Greg, that is a truly wonderful photo - at first I thought it was a painting and had to double check what section of the forum I was in. What camera/lens was used?


----------



## Greg Norrell (Sep 27, 2012)

Thank you Ernest. It was taken with a Nikon D800E with an 80-400mm VR lens.


----------



## Ernest Scribbler (Feb 17, 2013)

That is one serious piece of kit but well worth the investment on evidence of that photo, it is pin sharp and the colors are phenomenal, you must be well pleased with it.


----------



## charlene1 (Jun 11, 2012)

Very nice photo Greg, but now I see faintly in the background an eagle sitting in the clouds. This is some sort of mural, or a mock-up bird in front of a mural. confession time for us!


----------



## Greg Norrell (Sep 27, 2012)

Good morning Charlene.
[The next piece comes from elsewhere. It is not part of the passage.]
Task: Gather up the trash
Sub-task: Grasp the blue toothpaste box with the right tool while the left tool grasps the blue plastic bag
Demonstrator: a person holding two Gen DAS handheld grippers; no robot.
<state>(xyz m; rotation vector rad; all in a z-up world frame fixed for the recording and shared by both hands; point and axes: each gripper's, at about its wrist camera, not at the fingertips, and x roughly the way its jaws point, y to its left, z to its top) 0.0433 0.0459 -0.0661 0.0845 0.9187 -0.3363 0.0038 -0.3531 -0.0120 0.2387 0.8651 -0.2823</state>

The eagle in the background is just out of focus because of a relatively shallow depth of field. There were a couple of dozen bald eagles in the wetlands at the time. This picture, below, shows four in a line along the water's edge. The picture, above, is when the eagle on the left flew closer to me to pick at some fish bones. The background eagle is one of the others.


----------



## charlene1 (Jun 11, 2012)

Oh, ok. now I see. It was not clouds on the first one, it was snow. My apologies.


----------



## Greg Norrell (Sep 27, 2012)

No need for apologies Charlene. I was amused you thought I faked something.


----------



## Ernest Scribbler (Feb 17, 2013)

Greg,

I admire your mild mannered cool response to the suggestion that you might have faked the Eagle photo. To be honest, I would take it as a compliment that someone could think that it was a fake. All good Art invites debate and makes people actually think about a picture. And it IS an absolute gem of a photo which gives people a sense of wonder, as you alone were the only person on Earth at that split second in time, that happened to be in the right place at the right time, with the technical skill to capture this majestic bird going about it's business.


----------



## Greg Norrell (Sep 27, 2012)

Thank you Ernest for your kind comment. I did sort of take the suggestion as a compliment.


----------



## Ernest Scribbler (Feb 17, 2013)

I think your photo must have had the same effect on Charlene as it did on me when I first viewed it. remember I said I had to double check what area of the forum I was actually in, as in a surreal way it does look like a fantastic painting.


----------



## charlene1 (Jun 11, 2012)

It's something you were able to be somewhere close to so many bald eagles all at once. I've seen them in the wild in Oregon, but even if I would have had a camera with me they were too far away to take any kind of a photo. I've taken good ones of them at the zoo, but that is not thee same at all as wild birds. well, we all have our photo opportunities and all are unique. Being at the right place at the right time and having a camera ready is what it's all about. Sometimes I've seen things that I wished I had a camera there, but I find often it's good to just unplug and enjoy things without a device. anyway, they are great photos and I'm happy for you that you were able to go somewhere like that.


----------



## Greg Norrell (Sep 27, 2012)

Thanks again Ernest and Charlene for your comments.


----------



## Greg Norrell (Sep 27, 2012)

Thank you Chanda.


----------